LAUSR

The optimal feedrate planning on five-axis parametric tool path with multi-constraints remains challenging due to the variable curvature of tool path curves and the nonlinear relationships between the Cartesian space and joint space. The methods for solving this problem are very limited at present. The optimal feedrate associated with a programmed tool path is crucial for high speed and high accuracy machining. This paper presents a novel feedrate optimisation method for feedrate planning on five-axis parametric tool paths with preset multi-constraints including chord error constraint, tangential kinematic constraints and axis kinematic constraints.
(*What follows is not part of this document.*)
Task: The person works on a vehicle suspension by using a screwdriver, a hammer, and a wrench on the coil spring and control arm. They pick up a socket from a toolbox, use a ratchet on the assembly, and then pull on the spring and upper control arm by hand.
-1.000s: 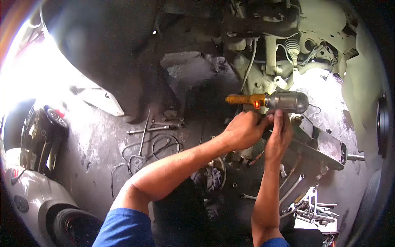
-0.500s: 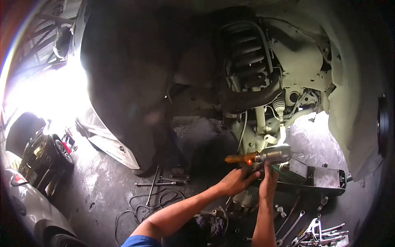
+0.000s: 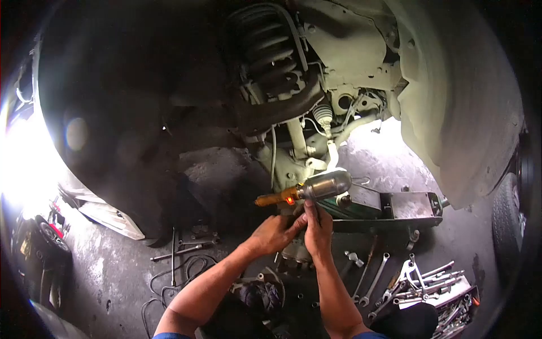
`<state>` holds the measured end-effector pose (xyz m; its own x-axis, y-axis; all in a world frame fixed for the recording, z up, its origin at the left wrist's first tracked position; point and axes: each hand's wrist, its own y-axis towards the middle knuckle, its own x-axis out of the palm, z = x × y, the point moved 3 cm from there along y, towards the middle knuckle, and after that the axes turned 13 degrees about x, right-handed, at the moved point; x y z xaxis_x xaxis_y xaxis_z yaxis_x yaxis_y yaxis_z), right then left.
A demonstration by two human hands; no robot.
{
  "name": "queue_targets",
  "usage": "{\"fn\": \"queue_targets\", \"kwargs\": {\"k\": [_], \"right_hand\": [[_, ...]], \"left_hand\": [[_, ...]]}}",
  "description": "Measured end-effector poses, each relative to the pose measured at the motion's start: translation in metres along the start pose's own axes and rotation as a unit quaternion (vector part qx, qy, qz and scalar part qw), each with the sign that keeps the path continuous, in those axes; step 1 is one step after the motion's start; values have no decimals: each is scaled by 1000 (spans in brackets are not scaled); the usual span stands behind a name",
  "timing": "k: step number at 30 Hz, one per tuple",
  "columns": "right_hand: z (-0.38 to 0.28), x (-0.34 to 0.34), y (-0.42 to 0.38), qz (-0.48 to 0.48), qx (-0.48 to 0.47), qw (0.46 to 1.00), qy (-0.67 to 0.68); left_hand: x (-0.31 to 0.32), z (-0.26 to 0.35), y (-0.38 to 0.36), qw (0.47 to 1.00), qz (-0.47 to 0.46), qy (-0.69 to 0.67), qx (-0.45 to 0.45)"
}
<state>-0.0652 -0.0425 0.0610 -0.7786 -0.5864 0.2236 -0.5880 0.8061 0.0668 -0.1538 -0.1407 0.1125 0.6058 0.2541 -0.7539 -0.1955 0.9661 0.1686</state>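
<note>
Lamp (image 3: 307, 190) just above left hand (image 3: 273, 233), right hand (image 3: 319, 229); cannot tell either grip's closure or hold.

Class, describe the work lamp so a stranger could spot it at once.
Start at the large coil spring, top centre, then go down to the left hand and right hand. Just above them in the picture is the slightly tilted work lamp. Its orange handle, with a glowing red spot, sets it apart from the pale suspension parts.

Below the lamp (image 3: 326, 185): left hand (image 3: 272, 233), fingers partly hidden; sleeves (image 3: 170, 335) cut by bottom edge. Lower right of it: small tools (image 3: 458, 312) indistinct.
</note>
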Motion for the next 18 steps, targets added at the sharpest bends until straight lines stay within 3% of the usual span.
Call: {"fn": "queue_targets", "kwargs": {"k": [1, 3, 4, 5, 8, 11, 12, 15, 16, 18], "right_hand": [[3, 0, 0, -16, 26, 1000, 7], [4, 0, 0, -47, 77, 996, 23], [-12, 3, -5, -53, 54, 997, 25], [-12, 2, -1, -70, 22, 997, -23], [-7, -6, 9, -109, -62, 979, -163], [-9, -11, 11, -168, -25, 950, -263], [-6, -11, 12, -147, -30, 950, -274], [7, -18, 20, -193, 30, 907, -374], [10, -20, 21, -163, 41, 880, -443], [18, -32, 30, -182, 102, 822, -529]], "left_hand": [[-5, 5, -1, 997, -54, 20, -51], [5, -14, -2, 998, 19, 17, 60], [2, -10, -2, 997, 16, 53, 59], [-2, -9, -2, 994, -38, 103, 2], [-1, -24, -6, 979, -85, 180, 35], [6, -37, -12, 962, -169, 207, 63], [2, -26, -13, 952, -228, 203, 33], [11, -33, -18, 917, -333, 221, 11], [13, -34, -20, 911, -360, 200, -14], [17, -43, -24, 915, -359, 185, -19]]}}
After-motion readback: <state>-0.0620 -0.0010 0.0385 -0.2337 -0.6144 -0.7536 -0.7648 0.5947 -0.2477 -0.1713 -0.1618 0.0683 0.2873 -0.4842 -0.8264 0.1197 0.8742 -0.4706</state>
The proposed method first derives a linear objective function for feedrate optimisation by using a discrete format of primitive continuous objective function. Then, the preset multi-constraints are converted to nonlinear constraint conditions on the decision variables in the linear objective function and are then linearised with an approximation strategy. A linear model for feedrate optimisation with preset multiple constraints is then constructed, which can be solved by well-developed linear programming algorithms. Finally, the optimal feedrate can be obtained from the optimal solution and fitted to the smooth spline curve as the ultimate feedrate profile. Experiments are conducted on two parametric tool paths to verify the feasibility and applicability of the proposed method that show both the planning results and computing efficiency are satisfactory when the number of sampling positions is appropriately determined.